**Aim of the exercise**:
An exact transcription of all the data is required.
Segment Open
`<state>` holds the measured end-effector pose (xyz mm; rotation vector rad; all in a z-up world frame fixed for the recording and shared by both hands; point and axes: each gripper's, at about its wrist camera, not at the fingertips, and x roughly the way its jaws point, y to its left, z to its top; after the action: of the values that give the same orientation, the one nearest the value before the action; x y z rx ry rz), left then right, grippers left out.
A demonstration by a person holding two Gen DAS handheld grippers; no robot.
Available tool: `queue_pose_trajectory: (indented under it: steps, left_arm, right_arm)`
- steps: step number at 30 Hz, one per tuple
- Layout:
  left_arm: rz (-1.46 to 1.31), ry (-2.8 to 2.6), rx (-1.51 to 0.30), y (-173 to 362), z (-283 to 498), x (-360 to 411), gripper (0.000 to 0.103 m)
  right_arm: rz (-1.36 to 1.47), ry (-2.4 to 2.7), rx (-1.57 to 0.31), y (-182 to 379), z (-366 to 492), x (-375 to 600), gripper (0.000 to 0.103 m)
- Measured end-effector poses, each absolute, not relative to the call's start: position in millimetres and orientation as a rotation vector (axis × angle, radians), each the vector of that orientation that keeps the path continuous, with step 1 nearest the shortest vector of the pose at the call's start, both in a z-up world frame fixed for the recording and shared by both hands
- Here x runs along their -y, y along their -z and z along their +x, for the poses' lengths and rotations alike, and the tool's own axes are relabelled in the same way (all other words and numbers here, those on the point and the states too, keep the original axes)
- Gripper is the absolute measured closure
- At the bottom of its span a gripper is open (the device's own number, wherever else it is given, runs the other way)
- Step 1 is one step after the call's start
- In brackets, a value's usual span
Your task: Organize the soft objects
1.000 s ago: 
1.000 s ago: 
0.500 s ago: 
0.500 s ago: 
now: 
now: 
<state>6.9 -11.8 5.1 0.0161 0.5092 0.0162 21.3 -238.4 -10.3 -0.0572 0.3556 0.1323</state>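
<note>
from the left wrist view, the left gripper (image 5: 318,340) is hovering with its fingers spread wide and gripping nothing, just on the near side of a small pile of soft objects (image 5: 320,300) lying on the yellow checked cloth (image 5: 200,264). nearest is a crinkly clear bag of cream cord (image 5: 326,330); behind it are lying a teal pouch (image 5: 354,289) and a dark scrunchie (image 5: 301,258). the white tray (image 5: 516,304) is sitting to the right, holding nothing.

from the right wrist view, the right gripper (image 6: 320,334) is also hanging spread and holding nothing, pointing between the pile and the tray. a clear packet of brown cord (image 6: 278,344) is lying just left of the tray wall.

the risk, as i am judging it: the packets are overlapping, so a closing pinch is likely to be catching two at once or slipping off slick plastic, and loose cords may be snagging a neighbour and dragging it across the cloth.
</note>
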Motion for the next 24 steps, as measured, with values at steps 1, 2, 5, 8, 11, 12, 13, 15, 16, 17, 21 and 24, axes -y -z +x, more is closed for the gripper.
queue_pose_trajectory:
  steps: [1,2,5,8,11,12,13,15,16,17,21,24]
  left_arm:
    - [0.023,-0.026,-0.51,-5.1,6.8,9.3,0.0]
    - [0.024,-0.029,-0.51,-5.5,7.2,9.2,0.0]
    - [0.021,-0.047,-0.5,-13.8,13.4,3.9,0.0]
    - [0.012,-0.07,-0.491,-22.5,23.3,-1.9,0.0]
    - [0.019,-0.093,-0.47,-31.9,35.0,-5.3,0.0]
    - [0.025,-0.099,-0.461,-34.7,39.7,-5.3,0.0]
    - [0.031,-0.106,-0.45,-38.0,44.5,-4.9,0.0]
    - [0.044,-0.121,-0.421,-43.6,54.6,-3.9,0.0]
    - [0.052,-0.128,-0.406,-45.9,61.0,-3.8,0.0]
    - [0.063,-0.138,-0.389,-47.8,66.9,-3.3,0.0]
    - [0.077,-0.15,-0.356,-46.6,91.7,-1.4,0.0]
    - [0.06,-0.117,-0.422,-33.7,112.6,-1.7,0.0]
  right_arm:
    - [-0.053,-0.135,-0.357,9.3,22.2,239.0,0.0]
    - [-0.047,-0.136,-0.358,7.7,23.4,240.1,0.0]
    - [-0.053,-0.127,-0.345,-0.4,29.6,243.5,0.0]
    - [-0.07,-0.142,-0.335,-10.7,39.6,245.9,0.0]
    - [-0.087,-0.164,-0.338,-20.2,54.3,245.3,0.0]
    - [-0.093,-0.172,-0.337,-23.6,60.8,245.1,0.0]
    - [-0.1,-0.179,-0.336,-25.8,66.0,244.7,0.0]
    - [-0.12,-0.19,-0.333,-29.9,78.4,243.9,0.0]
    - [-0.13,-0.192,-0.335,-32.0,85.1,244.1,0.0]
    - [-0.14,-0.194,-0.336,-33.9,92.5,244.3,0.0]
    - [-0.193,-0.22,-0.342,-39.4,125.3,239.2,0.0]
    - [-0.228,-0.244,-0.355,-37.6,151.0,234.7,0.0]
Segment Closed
**Answer to this task**:
`<state>` holds the measured end-effector pose (xyz mm; rotation vector rad; all in a z-up world frame fixed for the recording and shared by both hands; point and axes: each gripper's, at about its wrist camera, not at the fingertips, and x roughly the way its jaws point, y to its left, z to its top; after the action: of the values that give the same orientation, the one nearest the value before the action; x y z rx ry rz), left then right, grippers left out.
A demonstration by a person holding two Gen DAS handheld grippers; no robot.
Available tool: `queue_pose_trajectory: (indented under it: steps, left_arm, right_arm)`
- steps: step number at 30 Hz, one per tuple
- Layout:
  left_arm: rz (-1.46 to 1.31), ry (-2.8 to 2.6), rx (-1.51 to 0.30), y (-173 to 362), z (-283 to 498), x (-360 to 411), gripper (0.000 to 0.103 m)
  right_arm: rz (-1.36 to 1.47), ry (-2.4 to 2.7), rx (-1.57 to 0.31), y (-182 to 379), z (-366 to 492), x (-375 to 600), gripper (0.000 to 0.103 m)
- Measured end-effector poses, each absolute, not relative to the call's start: position in millimetres and orientation as a rotation vector (axis × angle, radians), each the vector of that orientation that keeps the path continuous, with step 1 nearest the shortest vector of the pose at the call's start, both in a z-up world frame fixed for the recording and shared by both hands
- Here x runs along their -y, y along their -z and z along their +x, for the poses' lengths and rotations alike, and the tool's own axes are relabelled in the same way (all other words and numbers here, those on the point and the states too, keep the original axes)
- Gripper is the absolute measured closure
- At the bottom of its span a gripper is open (the device's own number, wherever else it is given, runs the other way)
- Step 1 is one step after the call's start
- In brackets, a value's usual span
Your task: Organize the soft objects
1.000 s ago: 
1.000 s ago: 
0.500 s ago: 
0.500 s ago: 
now: 
now: 
<state>6.9 -11.8 5.1 0.0161 0.5092 0.0162 21.3 -238.4 -10.3 -0.0572 0.3556 0.1323</state>
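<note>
from the left wrist view, the left gripper (image 5: 318,340) is hovering with its fingers spread wide and gripping nothing, just on the near side of a small pile of soft objects (image 5: 320,300) lying on the yellow checked cloth (image 5: 200,264). nearest is a crinkly clear bag of cream cord (image 5: 326,330); behind it are lying a teal pouch (image 5: 354,289) and a dark scrunchie (image 5: 301,258). the white tray (image 5: 516,304) is sitting to the right, holding nothing.

from the right wrist view, the right gripper (image 6: 320,334) is also hanging spread and holding nothing, pointing between the pile and the tray. a clear packet of brown cord (image 6: 278,344) is lying just left of the tray wall.

the risk, as i am judging it: the packets are overlapping, so a closing pinch is likely to be catching two at once or slipping off slick plastic, and loose cords may be snagging a neighbour and dragging it across the cloth.
</note>
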Motion for the next 24 steps, as measured, with values at steps 1, 2, 5, 8, 11, 12, 13, 15, 16, 17, 21 and 24, axes -y -z +x, more is closed for the gripper.
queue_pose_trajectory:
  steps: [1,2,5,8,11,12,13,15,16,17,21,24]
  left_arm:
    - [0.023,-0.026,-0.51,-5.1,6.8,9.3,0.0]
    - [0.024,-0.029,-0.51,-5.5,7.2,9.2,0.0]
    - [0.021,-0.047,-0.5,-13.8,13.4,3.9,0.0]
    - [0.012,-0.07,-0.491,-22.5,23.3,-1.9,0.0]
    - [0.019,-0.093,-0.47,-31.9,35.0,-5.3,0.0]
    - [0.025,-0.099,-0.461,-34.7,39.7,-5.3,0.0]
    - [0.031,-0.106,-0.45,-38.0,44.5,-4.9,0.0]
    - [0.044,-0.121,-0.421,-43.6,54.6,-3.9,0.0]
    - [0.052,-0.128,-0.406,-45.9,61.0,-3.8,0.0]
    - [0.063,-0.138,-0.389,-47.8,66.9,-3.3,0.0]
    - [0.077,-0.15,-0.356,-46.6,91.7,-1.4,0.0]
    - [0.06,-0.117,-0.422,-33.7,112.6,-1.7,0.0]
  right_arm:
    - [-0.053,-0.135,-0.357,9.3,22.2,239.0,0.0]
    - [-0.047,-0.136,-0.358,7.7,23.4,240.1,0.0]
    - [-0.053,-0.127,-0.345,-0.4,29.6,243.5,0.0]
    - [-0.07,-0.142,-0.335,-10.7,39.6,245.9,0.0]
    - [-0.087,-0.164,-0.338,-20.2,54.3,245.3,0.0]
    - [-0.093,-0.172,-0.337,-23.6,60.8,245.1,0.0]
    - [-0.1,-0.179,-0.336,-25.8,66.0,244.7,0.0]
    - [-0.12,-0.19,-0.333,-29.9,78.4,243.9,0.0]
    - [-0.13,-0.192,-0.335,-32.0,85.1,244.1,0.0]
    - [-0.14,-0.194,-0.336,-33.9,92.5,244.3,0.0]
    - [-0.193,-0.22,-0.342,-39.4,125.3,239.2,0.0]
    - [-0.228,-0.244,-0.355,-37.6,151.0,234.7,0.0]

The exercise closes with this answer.